## Exercise description
With images removed, return the whole listing exactly as written.

________

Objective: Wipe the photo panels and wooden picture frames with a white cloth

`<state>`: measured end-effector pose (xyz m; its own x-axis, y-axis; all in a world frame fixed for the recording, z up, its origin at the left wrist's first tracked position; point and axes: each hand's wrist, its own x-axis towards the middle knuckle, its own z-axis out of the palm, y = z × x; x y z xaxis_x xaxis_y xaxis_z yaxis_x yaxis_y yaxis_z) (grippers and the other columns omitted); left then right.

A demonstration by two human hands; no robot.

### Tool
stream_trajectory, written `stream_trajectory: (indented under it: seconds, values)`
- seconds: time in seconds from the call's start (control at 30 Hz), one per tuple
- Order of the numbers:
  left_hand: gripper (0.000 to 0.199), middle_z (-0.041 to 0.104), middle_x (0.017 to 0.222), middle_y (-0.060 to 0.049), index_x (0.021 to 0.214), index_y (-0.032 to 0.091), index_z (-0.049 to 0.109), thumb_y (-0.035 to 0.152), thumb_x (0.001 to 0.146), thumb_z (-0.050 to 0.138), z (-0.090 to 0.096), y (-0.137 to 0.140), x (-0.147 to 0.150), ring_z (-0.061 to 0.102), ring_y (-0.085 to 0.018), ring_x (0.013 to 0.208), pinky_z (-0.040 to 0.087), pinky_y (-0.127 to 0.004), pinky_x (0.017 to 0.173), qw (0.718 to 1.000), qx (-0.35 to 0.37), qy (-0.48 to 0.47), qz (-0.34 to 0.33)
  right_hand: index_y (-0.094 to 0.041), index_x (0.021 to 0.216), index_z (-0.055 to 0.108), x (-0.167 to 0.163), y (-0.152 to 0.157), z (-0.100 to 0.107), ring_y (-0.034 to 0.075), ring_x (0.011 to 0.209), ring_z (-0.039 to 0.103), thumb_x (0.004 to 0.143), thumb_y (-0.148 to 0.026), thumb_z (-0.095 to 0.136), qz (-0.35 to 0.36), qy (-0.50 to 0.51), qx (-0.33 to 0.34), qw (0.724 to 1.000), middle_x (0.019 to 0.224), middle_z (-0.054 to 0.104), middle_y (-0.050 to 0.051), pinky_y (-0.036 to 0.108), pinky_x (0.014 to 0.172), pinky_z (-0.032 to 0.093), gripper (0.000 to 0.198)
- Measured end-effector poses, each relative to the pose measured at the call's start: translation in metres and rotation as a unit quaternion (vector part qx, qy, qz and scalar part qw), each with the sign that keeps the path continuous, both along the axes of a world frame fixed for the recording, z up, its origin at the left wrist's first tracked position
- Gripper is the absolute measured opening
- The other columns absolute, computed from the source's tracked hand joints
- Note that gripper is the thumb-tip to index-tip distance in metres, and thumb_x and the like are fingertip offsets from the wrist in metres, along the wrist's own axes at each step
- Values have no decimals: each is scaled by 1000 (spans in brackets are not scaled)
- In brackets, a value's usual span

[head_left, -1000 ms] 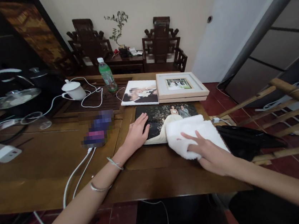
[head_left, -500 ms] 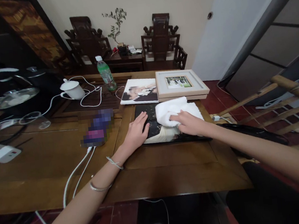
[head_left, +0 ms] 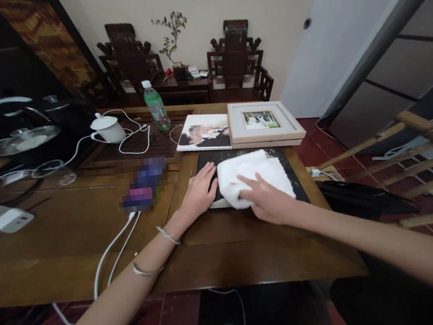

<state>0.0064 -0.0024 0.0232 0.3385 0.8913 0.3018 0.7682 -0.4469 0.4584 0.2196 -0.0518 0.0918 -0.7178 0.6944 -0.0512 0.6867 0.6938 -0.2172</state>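
A dark picture panel [head_left: 299,182] lies flat on the wooden table, mostly covered by a white cloth [head_left: 254,171]. My right hand [head_left: 267,198] grips the cloth near its front edge and presses it on the panel. My left hand [head_left: 202,190] rests flat on the panel's left edge, fingers stretched out. Just behind the panel are a white-edged photo print [head_left: 203,132] and a pale wooden picture frame [head_left: 262,120] with a small photo in it, which appears to lie on another frame.
To the left are a phone [head_left: 143,184] with a plugged-in cable, a lidded white cup [head_left: 107,129], a green-labelled bottle [head_left: 156,106], a clear plastic cup [head_left: 55,173] and a pot [head_left: 27,145]. Cables run across the table [head_left: 228,263]. A wooden chair [head_left: 428,133] stands on the right.
My right hand has drawn the cloth toward me and slightly left, and the cloth is spread wider over the panel. My left hand stays on the panel's edge.
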Motion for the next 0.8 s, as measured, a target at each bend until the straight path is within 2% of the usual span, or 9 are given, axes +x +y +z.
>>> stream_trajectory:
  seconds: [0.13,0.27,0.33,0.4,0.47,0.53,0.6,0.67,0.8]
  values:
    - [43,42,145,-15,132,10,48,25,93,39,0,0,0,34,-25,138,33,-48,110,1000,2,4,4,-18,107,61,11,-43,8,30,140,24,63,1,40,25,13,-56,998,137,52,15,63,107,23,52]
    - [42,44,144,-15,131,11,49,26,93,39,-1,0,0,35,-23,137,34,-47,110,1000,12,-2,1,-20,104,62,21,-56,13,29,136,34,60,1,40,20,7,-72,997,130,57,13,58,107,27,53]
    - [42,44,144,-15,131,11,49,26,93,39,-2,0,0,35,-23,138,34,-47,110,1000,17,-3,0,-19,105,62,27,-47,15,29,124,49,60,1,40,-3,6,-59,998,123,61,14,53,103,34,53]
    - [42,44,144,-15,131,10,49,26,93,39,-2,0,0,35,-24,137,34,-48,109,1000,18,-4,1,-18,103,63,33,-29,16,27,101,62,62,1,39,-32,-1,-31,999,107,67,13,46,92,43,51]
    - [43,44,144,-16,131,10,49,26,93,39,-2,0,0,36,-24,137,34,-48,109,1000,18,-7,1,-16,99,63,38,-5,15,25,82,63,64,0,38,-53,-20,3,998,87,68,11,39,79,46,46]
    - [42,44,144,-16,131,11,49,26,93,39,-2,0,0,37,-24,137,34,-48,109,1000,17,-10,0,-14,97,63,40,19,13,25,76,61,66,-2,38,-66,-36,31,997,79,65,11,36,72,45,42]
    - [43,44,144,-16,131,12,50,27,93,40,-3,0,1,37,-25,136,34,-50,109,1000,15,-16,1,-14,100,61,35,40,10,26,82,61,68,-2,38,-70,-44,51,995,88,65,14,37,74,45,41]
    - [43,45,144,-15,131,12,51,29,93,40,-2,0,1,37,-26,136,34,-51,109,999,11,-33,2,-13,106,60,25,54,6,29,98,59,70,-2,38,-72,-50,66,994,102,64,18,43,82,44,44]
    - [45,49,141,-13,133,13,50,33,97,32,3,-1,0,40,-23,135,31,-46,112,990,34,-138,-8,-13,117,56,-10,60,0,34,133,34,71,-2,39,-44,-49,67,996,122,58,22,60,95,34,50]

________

## Written answer
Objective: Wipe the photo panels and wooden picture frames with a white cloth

`<state>`: measured end-effector pose (xyz m; its own x-axis, y-axis; all in a world frame fixed for the recording, z up, its origin at the left wrist's first tracked position; point and axes: each hand's wrist, its own x-axis towards the middle knuckle, its own z-axis out of the palm, y = z × x; x y z xaxis_x xaxis_y xaxis_z yaxis_x yaxis_y yaxis_z) (grippers and the other columns omitted); left then right.

A demonstration by two human hands; no robot.

### Tool
stream_trajectory, written `stream_trajectory: (indented under it: seconds, values)`
- seconds: time in seconds from the call's start (control at 30 Hz), one per tuple
- Order of the numbers:
  left_hand: gripper (0.000 to 0.199), middle_z (-0.041 to 0.104), middle_x (0.017 to 0.222), middle_y (-0.060 to 0.049), index_x (0.021 to 0.214), index_y (-0.032 to 0.091), index_z (-0.049 to 0.109), thumb_y (-0.035 to 0.152), thumb_x (0.001 to 0.146), thumb_z (-0.050 to 0.138), z (-0.090 to 0.096), y (-0.137 to 0.140), x (-0.147 to 0.150), ring_z (-0.061 to 0.102), ring_y (-0.085 to 0.018), ring_x (0.013 to 0.208), pinky_z (-0.040 to 0.087), pinky_y (-0.127 to 0.004), pinky_x (0.017 to 0.173), qw (0.718 to 1.000), qx (-0.35 to 0.37), qy (-0.48 to 0.47), qz (-0.34 to 0.33)
  right_hand: index_y (-0.094 to 0.041), index_x (0.021 to 0.216), index_z (-0.055 to 0.108), x (-0.167 to 0.163), y (-0.152 to 0.157), z (-0.100 to 0.107), ring_y (-0.034 to 0.075), ring_x (0.011 to 0.209), ring_z (-0.039 to 0.103), thumb_x (0.004 to 0.143), thumb_y (-0.148 to 0.026), thumb_z (-0.095 to 0.136), qz (-0.35 to 0.36), qy (-0.50 to 0.51), qx (-0.33 to 0.34), qw (0.724 to 1.000), middle_x (0.019 to 0.224), middle_z (-0.054 to 0.104), middle_y (-0.050 to 0.051), pinky_y (-0.036 to 0.108), pinky_x (0.014 to 0.172), pinky_z (-0.032 to 0.093), gripper (0.000 to 0.198)
- Measured end-effector poses, each relative to the pose measured at the call's start: translation in metres and rotation as a unit quaternion (vector part qx, qy, qz and scalar part qw), each with the sign that keeps the path continuous, both along the axes of a world frame fixed for the recording, z up, its origin at the left wrist's first tracked position
- Gripper is the absolute measured opening
- The other columns absolute, computed from the source's tracked hand joints
- Note that gripper is the thumb-tip to index-tip distance in metres, and thumb_x and the like are fingertip offsets from the wrist in metres, along the wrist's own axes at each step
- Values have no decimals: each is scaled by 1000 (spans in brackets are not scaled)
- In brackets, a value's usual span

[head_left, -1000 ms] 
[head_left, -500 ms] 
[head_left, +0 ms] 

<state>0.0064 -0.0024 0.0232 0.3385 0.8913 0.3018 0.7682 -0.4469 0.4584 0.2196 -0.0518 0.0918 -0.7178 0.6944 -0.0512 0.6867 0.6938 -0.2172</state>
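A dark picture panel [head_left: 299,182] lies flat on the wooden table, mostly covered by a white cloth [head_left: 254,171]. My right hand [head_left: 267,198] grips the cloth near its front edge and presses it on the panel. My left hand [head_left: 202,190] rests flat on the panel's left edge, fingers stretched out. Just behind the panel are a white-edged photo print [head_left: 203,132] and a pale wooden picture frame [head_left: 262,120] with a small photo in it, which appears to lie on another frame.
To the left are a phone [head_left: 143,184] with a plugged-in cable, a lidded white cup [head_left: 107,129], a green-labelled bottle [head_left: 156,106], a clear plastic cup [head_left: 55,173] and a pot [head_left: 27,145]. Cables run across the table [head_left: 228,263]. A wooden chair [head_left: 428,133] stands on the right.
My right hand has drawn the cloth toward me and slightly left, and the cloth is spread wider over the panel. My left hand stays on the panel's edge.
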Motion for the next 0.8 s, as measured, a target at each bend until the straight path is within 2% of the usual span, or 9 are given, axes +x +y +z.
>>> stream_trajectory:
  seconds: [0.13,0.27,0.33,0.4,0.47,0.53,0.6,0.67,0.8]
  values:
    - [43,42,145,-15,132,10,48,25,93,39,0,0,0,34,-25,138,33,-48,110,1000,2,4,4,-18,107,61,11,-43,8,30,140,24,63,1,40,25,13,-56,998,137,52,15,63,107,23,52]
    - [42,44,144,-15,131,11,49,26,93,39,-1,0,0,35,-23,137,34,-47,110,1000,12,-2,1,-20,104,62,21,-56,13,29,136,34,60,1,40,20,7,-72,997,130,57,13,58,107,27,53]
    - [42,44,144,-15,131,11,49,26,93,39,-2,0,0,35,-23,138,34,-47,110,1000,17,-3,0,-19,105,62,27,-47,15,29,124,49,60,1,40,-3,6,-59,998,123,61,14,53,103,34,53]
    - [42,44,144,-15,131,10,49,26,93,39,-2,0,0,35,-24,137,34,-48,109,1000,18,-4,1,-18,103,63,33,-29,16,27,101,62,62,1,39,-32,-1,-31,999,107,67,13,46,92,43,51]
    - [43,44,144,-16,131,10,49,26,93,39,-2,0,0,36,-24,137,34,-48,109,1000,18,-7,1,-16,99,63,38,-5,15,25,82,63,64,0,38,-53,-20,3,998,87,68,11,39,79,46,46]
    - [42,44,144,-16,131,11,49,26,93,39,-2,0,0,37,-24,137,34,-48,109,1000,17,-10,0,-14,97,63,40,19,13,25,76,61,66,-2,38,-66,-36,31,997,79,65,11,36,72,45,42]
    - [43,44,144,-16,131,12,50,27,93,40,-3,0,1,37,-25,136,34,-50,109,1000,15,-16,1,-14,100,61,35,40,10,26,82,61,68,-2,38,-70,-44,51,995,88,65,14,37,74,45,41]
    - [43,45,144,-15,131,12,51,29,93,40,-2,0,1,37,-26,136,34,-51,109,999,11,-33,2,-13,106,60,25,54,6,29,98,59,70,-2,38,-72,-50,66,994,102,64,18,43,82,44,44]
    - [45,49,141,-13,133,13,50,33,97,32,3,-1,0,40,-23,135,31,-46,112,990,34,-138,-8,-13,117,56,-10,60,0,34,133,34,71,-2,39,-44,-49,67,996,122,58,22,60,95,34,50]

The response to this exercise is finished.